▶ Aim of the task
Return every line below as is, leaving out the pictures.

--*--

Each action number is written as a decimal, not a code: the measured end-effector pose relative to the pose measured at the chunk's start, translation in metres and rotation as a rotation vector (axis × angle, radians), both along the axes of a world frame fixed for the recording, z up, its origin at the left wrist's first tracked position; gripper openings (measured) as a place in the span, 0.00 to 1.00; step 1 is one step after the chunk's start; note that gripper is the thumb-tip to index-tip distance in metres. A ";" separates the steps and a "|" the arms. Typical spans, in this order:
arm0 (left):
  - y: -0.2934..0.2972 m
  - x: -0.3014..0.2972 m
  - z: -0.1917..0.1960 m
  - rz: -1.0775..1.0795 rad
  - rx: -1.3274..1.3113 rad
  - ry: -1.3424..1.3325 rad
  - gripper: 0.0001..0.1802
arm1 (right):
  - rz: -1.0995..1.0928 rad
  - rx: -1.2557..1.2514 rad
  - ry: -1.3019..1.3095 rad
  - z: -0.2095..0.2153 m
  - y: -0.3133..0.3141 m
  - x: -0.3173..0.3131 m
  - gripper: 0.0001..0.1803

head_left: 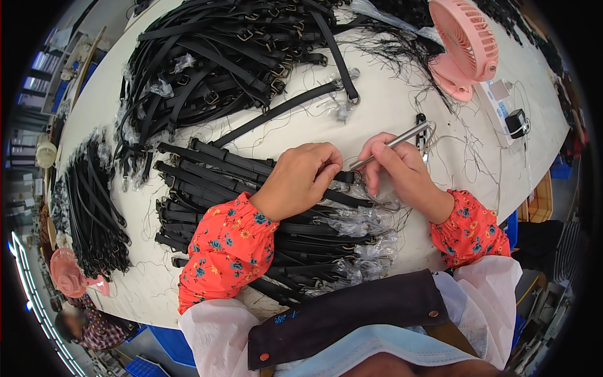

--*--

▶ Solution to this problem
Each action number is written as a decimal, not a code: the measured end-effector pose relative to the pose measured at the chunk's start, translation in metres and rotation as a rotation vector (axis × angle, radians), both along the axes of a world frame fixed for the recording, z up, its origin at the left wrist's first tracked position; gripper openings (measured) as a place in the span, 0.00 to 1.00; step 1 is one step after the chunk's start; note that gripper is the thumb-tip to index-tip distance in metres. A ";" separates the steps and a "|" the arms. Typical spans, in this order:
arm0 (left):
  - y: -0.2934..0.2972 m
  - x: -0.3014..0.2972 m
  - z: -0.1917..0.1960 m
  - rz: -1.0775..1.0795 rad
  - rx: -1.3274..1.3113 rad
  - ry: -1.3424..1.3325 rad
  - gripper: 0.0001..0.1802
arm1 (right):
  - rz: -1.0995..1.0928 rad
  - rx: -1.2557..1.2514 rad
  - ry: -1.3019..1.3095 rad
  - z: -0.2095..0.2153 m
  - y: -0.3133..0.3141 m
  - x: -0.3173..0.3131 m
  - gripper: 0.0001..0.1803

head_left: 

Work on the exercise is now concluded.